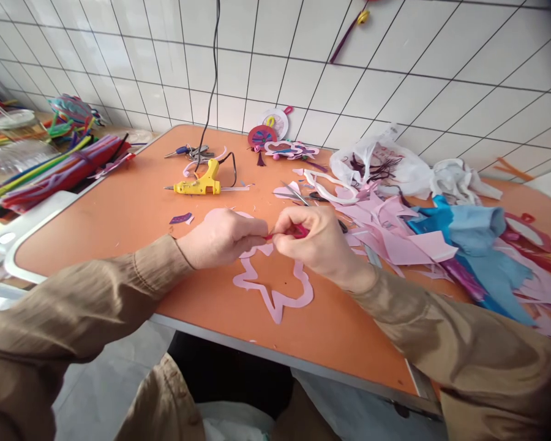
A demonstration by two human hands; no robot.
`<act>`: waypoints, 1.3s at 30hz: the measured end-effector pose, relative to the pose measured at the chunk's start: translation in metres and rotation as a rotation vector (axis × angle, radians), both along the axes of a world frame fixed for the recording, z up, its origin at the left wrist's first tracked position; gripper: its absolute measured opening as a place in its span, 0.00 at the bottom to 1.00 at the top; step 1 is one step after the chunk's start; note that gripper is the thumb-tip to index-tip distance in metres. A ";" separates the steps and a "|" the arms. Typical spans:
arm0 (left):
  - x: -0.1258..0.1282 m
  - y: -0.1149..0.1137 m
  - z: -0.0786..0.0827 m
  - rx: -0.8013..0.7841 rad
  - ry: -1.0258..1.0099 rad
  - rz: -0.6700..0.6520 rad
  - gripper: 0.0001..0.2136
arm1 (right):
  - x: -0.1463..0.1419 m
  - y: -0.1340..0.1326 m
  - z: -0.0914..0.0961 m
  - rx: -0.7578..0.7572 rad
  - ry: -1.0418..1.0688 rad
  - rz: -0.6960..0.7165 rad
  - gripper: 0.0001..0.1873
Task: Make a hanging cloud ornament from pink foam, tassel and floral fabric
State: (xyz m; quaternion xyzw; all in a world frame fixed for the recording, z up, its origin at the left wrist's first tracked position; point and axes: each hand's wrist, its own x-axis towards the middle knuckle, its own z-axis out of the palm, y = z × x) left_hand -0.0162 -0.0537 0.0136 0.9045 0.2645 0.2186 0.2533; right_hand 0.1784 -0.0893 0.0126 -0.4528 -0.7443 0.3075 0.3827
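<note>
Above the middle of the orange table, both hands pinch a small red-pink strip; its kind is hard to make out. My left hand has thumb and fingers pressed together at its left end. My right hand closes round the rest, with a bit of it showing between curled fingers. Flat beneath the hands lies a pale pink cut-out outline, wavy and pointed, its upper part partly covered by the hands. Scissors lie just beyond my right hand, their handles partly hidden.
A yellow glue gun lies at the back left, its black cord hanging down the wall. Pink scraps, blue material and a white plastic bag crowd the right. Finished-looking ornaments rest by the wall; colourful pipe cleaners are left.
</note>
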 end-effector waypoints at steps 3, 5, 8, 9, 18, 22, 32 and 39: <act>-0.003 0.000 0.000 0.277 0.157 0.011 0.10 | 0.001 0.006 -0.001 -0.200 -0.053 0.108 0.03; -0.002 -0.002 -0.002 0.353 0.229 0.034 0.10 | 0.000 0.007 -0.006 -0.005 -0.219 0.090 0.05; 0.002 -0.005 -0.003 0.221 0.187 0.081 0.10 | -0.004 0.003 -0.012 0.515 -0.419 -0.032 0.11; 0.004 -0.005 -0.001 0.124 0.151 0.087 0.10 | -0.005 0.001 -0.013 0.616 -0.414 -0.074 0.11; -0.005 0.001 0.002 -0.460 -0.176 -0.089 0.10 | -0.004 0.004 0.002 -0.228 0.331 0.041 0.04; -0.006 0.005 -0.003 -0.535 -0.181 -0.171 0.14 | 0.006 0.013 0.001 -0.325 0.324 0.269 0.03; 0.003 0.010 -0.004 -0.762 -0.190 0.136 0.07 | 0.018 0.020 -0.001 0.169 -0.099 0.080 0.06; 0.012 -0.007 -0.004 -0.716 -0.076 0.267 0.07 | 0.004 0.004 -0.024 0.822 -0.570 -0.069 0.14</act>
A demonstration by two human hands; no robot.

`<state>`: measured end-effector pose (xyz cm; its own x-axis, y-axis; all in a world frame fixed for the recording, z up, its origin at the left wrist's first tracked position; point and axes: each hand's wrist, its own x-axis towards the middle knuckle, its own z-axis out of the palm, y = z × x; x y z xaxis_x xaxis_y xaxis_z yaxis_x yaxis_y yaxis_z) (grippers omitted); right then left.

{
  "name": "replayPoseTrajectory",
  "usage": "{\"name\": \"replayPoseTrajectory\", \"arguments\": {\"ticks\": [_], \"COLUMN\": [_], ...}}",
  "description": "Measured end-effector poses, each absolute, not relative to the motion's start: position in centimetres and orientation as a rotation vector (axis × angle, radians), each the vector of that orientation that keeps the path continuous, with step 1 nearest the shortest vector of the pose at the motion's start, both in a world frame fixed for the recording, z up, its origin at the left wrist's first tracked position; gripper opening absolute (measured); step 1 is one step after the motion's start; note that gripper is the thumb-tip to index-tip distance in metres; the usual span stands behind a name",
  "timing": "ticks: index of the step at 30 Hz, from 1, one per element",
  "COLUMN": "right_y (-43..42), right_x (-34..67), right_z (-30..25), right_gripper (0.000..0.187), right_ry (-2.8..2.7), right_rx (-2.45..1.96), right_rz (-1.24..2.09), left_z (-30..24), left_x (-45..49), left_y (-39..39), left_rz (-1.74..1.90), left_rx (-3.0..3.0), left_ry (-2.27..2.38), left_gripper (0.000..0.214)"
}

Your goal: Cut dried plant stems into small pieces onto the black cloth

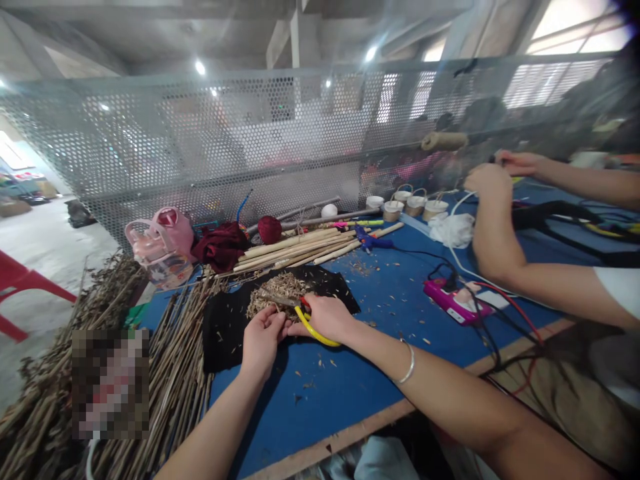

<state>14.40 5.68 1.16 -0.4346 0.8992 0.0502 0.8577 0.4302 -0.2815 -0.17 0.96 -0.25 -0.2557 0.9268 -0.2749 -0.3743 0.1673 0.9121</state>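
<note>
My right hand (329, 316) is wrapped round a pair of scissors (316, 329) with yellow and red handles. The metal blades point left, over a heap of short pale stem cuttings (273, 288). Close by, my left hand (261, 335) is closed in a pinch near the blades. What lies between its fingers is too small to make out, perhaps a thin stem. Under the heap spreads a black cloth (223, 340), on a blue table (285, 407) strewn with loose bits.
Dry stems (175, 360) lie along the left. Behind the cloth are pale sticks (300, 248), dark red yarn (269, 229), a pink bottle (163, 257) and a blue glue gun (373, 240). A purple power strip (457, 303) with cables sits right, near another person's arm (555, 283). A perforated metal screen (225, 147) stands behind.
</note>
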Motion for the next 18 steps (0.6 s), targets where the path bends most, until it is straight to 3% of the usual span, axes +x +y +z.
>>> {"name": "replayPoseTrajectory", "arguments": {"ticks": [4,18], "right_y": [5.13,4.88], "right_x": [14.33,13.82], "right_z": [1.44,1.17], "right_gripper": [0.071,0.068], "right_ry": [-2.468,-2.468], "right_rx": [-1.494,-1.396], "right_rz": [0.356,0.244], "left_z": [-0.27,-0.3], "left_x": [-0.22,0.49], "left_y": [1.05,0.67], "left_rz": [1.434,1.405], "left_rx": [0.6,0.631], "left_ry": [1.213,1.158], "left_gripper": [0.016,0.027]}}
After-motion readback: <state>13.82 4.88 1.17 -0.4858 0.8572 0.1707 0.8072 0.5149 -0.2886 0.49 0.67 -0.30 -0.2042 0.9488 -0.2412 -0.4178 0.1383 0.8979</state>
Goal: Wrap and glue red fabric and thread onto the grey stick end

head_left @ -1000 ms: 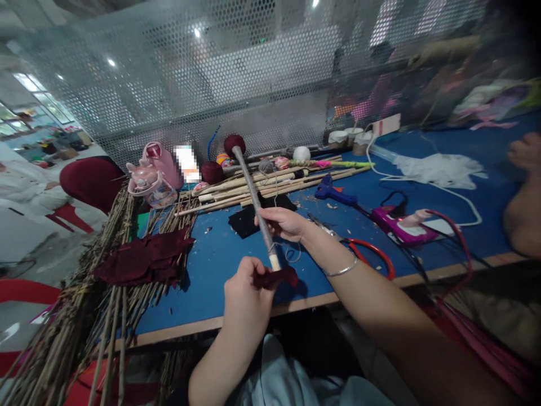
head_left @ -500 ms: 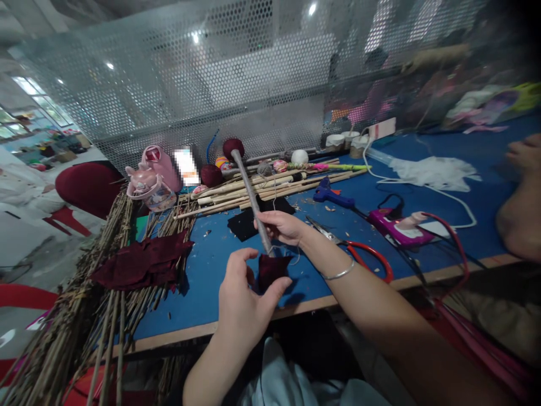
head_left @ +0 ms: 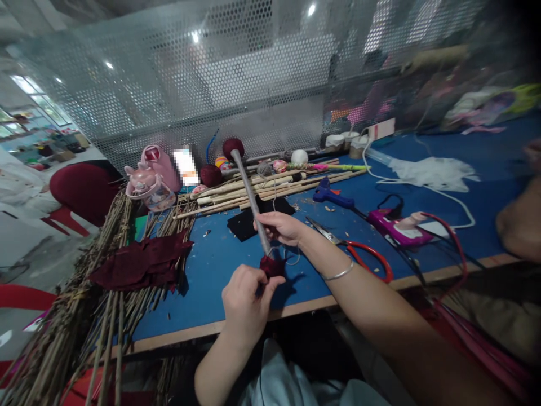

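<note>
Two bare hands on one slanting gray stick (head_left: 248,192). Nearest, with the left hand (head_left: 249,293), pinches maroon cloth (head_left: 271,267) between thumb and bent fingers, gathered into a bunch around the near end of the stick, above the front edge of the blue tabletop (head_left: 196,307). Half a second ago, had thumb and fingers spread wide about that cloth, draped loosely; a second ago, held it below the stick's bare pale tip. Has that tip covered now. Just beyond, with the right hand (head_left: 284,228), grips the gray shaft, thumb and fingers closed on it, much as in both earlier views; cannot tell how the hidden fingers lie. Beside the right forearm, red-handled scissors (head_left: 369,260), lying as before. Off to the left, a maroon cloth stack (head_left: 141,262) on bundled twigs (head_left: 105,321). Farther in, black cloth (head_left: 242,225), then a blue glue gun (head_left: 332,195) and a purple power strip (head_left: 393,226). At the right edge, a co-worker's arm (head_left: 522,217), blurred, with the hand slipped partly out of view since half a second ago. Behind the black cloth, pale wooden sticks (head_left: 224,197); past these, a maroon ball (head_left: 233,148) on the gray stick's far end. Farthest, a perforated metal panel (head_left: 211,84).
</note>
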Demonstrator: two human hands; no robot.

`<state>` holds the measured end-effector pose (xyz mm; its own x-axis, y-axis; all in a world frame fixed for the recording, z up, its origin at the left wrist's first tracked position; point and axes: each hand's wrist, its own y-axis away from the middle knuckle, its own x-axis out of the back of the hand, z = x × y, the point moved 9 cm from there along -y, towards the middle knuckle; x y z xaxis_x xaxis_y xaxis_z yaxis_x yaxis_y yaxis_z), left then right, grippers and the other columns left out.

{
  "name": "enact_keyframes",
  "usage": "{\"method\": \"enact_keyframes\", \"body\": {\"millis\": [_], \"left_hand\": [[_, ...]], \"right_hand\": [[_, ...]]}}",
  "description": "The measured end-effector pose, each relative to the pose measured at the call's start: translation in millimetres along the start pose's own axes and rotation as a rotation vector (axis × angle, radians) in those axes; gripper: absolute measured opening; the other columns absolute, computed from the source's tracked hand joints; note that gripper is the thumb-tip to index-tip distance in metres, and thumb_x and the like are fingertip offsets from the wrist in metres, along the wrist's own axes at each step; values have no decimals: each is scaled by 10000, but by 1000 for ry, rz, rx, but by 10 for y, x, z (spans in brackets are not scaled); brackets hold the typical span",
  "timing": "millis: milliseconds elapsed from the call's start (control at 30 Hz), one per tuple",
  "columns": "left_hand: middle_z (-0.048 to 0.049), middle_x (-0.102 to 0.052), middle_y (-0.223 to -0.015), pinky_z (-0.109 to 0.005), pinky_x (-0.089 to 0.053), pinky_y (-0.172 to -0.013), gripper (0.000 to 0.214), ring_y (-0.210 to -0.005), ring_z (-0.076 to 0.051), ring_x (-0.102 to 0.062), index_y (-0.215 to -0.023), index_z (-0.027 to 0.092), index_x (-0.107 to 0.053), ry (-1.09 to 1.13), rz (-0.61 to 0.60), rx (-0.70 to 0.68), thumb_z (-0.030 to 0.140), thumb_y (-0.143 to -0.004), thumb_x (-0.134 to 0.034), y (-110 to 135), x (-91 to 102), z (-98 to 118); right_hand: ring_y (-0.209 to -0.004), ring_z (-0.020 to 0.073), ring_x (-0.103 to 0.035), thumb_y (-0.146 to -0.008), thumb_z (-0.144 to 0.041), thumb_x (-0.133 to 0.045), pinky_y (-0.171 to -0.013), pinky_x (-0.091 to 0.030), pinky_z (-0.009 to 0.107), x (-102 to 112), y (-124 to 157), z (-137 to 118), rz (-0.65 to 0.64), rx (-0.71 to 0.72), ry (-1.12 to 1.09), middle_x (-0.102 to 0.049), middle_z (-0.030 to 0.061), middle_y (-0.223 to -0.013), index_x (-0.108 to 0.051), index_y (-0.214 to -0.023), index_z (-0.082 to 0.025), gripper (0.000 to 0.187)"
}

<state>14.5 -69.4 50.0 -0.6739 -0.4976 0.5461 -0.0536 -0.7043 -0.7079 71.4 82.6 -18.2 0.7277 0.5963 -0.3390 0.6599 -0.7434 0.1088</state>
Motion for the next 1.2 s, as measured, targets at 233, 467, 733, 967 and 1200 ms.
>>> {"method": "enact_keyframes", "body": {"millis": [233, 467, 733, 967, 1200], "left_hand": [[30, -436, -537, -234, -304, -537, 228, -554, -102, -386, -609, 180, -464, -86, -43, -124, 222, -771, -618, 31, -87, 73], [16, -465, -559, -239, -305, -547, 241, -575, -112, -409, -626, 173, -486, -56, -89, -64, 318, -750, -633, 18, -87, 19], [53, -363, -419, -199, -203, -392, 420, -374, -48, -274, -604, 142, -541, 758, -437, 946, 486, -825, -443, 622, -329, -266], [-61, -651, -701, -124, -294, -329, 416, -405, -31, -458, -885, 83, -605, 1208, -430, 1350, 464, -718, -623, 670, -654, -239], [-15, -594, -571, -70, -400, -409, 251, -426, -3, -489, -730, 67, -649, 1461, -346, 1489, 316, -717, -677, 688, -712, -264]], "right_hand": [[-411, 38, -282, -623, -485, -683, -392, -203, 174, 34, 15, 17, 38, -19, -6, -376, -71, -448, -573, -654, -125, 377], [-404, 35, -296, -646, -473, -668, -397, -217, 175, 61, 31, 29, 48, -4, 11, -376, -75, -451, -572, -662, -121, 365], [-380, 32, -290, -681, -479, -638, -396, -201, 182, 1, 6, 22, 34, -18, 25, -344, -83, -445, -557, -660, -124, 364], [-391, 34, -271, -668, -472, -647, -397, -197, 179, -22, 19, 53, 26, -34, 26, -348, -82, -440, -555, -659, -125, 359], [-379, 27, -259, -658, -480, -647, -391, -174, 175, -42, 18, 49, 33, -48, 40, -349, -87, -438, -538, -662, -130, 367]]}}
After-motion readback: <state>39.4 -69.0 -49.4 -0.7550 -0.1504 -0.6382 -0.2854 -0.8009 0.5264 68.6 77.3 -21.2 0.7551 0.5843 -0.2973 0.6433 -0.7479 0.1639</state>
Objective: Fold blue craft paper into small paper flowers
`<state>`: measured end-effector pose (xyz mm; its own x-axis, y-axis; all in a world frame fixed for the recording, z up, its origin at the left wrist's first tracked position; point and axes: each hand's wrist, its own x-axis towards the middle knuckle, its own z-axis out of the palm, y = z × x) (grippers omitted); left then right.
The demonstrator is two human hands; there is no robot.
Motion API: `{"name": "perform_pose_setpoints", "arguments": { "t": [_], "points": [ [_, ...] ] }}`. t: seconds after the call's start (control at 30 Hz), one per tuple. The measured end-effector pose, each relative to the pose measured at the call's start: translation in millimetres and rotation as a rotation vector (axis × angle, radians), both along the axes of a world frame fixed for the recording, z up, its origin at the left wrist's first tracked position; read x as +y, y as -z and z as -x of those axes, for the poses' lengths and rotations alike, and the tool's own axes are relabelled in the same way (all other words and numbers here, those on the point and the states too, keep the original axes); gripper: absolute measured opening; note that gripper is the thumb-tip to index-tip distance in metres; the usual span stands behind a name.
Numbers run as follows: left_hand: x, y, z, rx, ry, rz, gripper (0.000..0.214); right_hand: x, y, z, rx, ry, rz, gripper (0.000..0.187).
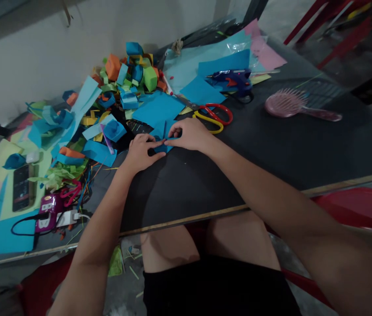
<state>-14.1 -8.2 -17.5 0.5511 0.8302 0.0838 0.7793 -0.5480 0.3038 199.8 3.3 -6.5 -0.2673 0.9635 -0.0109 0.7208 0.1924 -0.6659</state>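
A small piece of blue paper (160,133) with a raised fold lies on the dark table, between my two hands. My left hand (141,151) holds its left and near side, index finger on the paper and thumb along the near edge. At its right side, my right hand (187,134) pinches the paper with thumb and index finger, the fingertips of both hands almost meeting. Just behind my right hand lie scissors (219,114) with one red and one yellow handle. A larger blue sheet (159,109) is beyond the paper.
Folded paper pieces (130,79) are heaped at the back left. A blue glue gun (234,79) rests on blue sheets, and a pink hairbrush (287,105) lies to the right. At left are a phone (23,188) and a purple power adapter (49,210) with cables.
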Motion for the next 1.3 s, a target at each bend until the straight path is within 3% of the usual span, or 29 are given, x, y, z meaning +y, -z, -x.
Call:
{"name": "perform_pose_setpoints", "arguments": {
  "t": [0.2, 0.37, 0.5, 0.6, 0.83, 0.93, 1.13, 1.3],
  "points": [
    [0, -0.2, 1, 0.007, 0.020, -0.004, 0.042, -6, 3.7, 4, -0.221, 0.046, -0.159, 0.060],
    [0, -1.3, 1, 0.004, 0.024, 0.001, 0.043, -1, 15.1, -1, -0.294, 0.051, -0.128, 0.089],
    [-2, 0.0, 1, 0.002, 0.024, -0.009, 0.044, 10, 22.7, -15, -0.323, 0.146, -0.108, 0.124],
    [-2, 1.5, 2, 0.005, 0.028, -0.013, 0.044, 20, 26.5, -28, -0.348, 0.187, -0.098, 0.136],
    [-2, 0.5, 2, 0.001, 0.032, -0.010, 0.044, 34, 38.3, -51, -0.343, 0.149, -0.141, 0.130],
    [-3, 0.0, 3, -0.001, 0.048, -0.025, 0.043, 30, 31.8, -56, -0.294, 0.094, -0.212, 0.121],
    [-3, -0.3, 5, -0.001, 0.114, -0.068, 0.043, 12, -0.1, -33, -0.202, -0.230, -0.291, 0.083],
    [0, -1.1, 8, -0.039, 0.166, -0.065, 0.041, 5, 3.6, -13, -0.116, -0.470, -0.299, 0.054]
  ]
}}
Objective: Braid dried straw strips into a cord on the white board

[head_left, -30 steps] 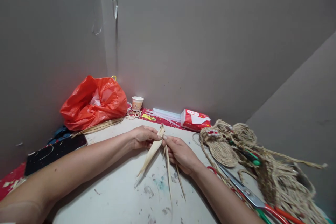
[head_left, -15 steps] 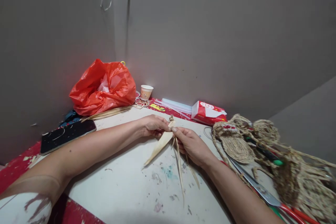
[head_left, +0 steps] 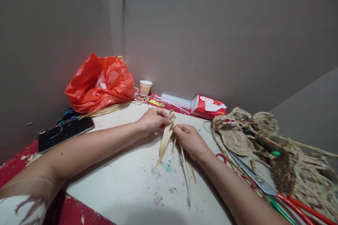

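Observation:
Both hands meet over the white board, pinching a small bundle of pale dried husk strips (head_left: 165,141). My left hand (head_left: 154,120) grips the upper end with thumb and fingers, near a brown, knotted-looking tip (head_left: 172,115). Just below and to the right, my right hand (head_left: 186,137) pinches the bundle where the strips come together. One broad strip hangs down to the left, and several narrow ones trail below my right hand. How the strips join is hidden behind my fingers.
A red plastic bag (head_left: 101,84), a phone (head_left: 66,133) and a paper cup (head_left: 145,88) stand to the left and back. Behind my hands is a tissue pack (head_left: 208,107). Coiled rope pieces (head_left: 236,140) and large scissors (head_left: 260,181) lie on the right.
The broad strip has swung from slanting far left to hanging more steeply. My left hand has shifted slightly up on the bundle. The whole view has tilted a little.

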Demonstrator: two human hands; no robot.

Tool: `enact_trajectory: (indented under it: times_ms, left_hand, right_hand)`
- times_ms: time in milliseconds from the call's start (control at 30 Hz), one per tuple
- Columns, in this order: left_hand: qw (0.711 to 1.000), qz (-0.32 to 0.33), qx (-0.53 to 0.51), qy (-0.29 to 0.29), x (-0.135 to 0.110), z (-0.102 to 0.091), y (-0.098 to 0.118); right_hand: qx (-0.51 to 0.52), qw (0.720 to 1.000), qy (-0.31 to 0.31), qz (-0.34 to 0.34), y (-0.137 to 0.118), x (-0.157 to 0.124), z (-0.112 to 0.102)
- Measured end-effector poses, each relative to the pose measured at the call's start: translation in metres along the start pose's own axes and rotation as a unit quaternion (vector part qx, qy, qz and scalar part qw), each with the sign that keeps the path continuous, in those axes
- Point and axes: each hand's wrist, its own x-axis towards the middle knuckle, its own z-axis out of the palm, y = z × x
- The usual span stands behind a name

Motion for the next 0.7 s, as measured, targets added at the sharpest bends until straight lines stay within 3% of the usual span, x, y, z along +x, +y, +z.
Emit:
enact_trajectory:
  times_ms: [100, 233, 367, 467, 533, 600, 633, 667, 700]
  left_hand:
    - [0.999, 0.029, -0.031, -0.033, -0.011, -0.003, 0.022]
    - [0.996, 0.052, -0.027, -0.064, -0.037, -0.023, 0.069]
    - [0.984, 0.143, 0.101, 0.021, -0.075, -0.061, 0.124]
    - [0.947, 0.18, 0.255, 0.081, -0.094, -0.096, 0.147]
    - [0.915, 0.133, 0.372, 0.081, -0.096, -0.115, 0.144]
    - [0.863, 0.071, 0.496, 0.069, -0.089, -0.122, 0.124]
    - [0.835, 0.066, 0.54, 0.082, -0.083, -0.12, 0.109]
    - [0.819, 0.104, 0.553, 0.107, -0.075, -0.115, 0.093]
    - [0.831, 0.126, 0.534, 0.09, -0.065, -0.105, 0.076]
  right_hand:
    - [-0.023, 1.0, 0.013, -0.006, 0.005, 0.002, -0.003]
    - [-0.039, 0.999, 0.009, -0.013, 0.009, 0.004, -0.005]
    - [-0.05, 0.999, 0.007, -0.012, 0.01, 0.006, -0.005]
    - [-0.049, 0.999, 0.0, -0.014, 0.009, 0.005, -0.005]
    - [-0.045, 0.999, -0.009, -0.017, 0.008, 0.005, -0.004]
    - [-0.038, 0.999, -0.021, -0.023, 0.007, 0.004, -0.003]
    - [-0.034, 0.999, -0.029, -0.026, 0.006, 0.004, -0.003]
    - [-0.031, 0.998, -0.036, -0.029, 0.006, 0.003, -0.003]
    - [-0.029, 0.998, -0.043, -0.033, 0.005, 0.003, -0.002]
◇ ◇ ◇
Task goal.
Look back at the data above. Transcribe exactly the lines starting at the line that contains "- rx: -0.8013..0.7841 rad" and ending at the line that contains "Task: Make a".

Final answer.
  - rx: -0.8013..0.7841 rad
  - ry: -1.0258..1.0099 rad
  - rz: -0.6700..0.6520 rad
  - gripper: 0.0001..0.2136
arm1 (right):
  - x: -0.1463..0.1419 m
  - y: -0.1340..0.1326 m
  - z: -0.0914..0.0961 m
  - rx: -0.7578..0.7572 rad
  - ry: -1.0418..1.0688 rad
  - rz: -0.6960..0.7165 rad
  - gripper: 0.0001..0.1873
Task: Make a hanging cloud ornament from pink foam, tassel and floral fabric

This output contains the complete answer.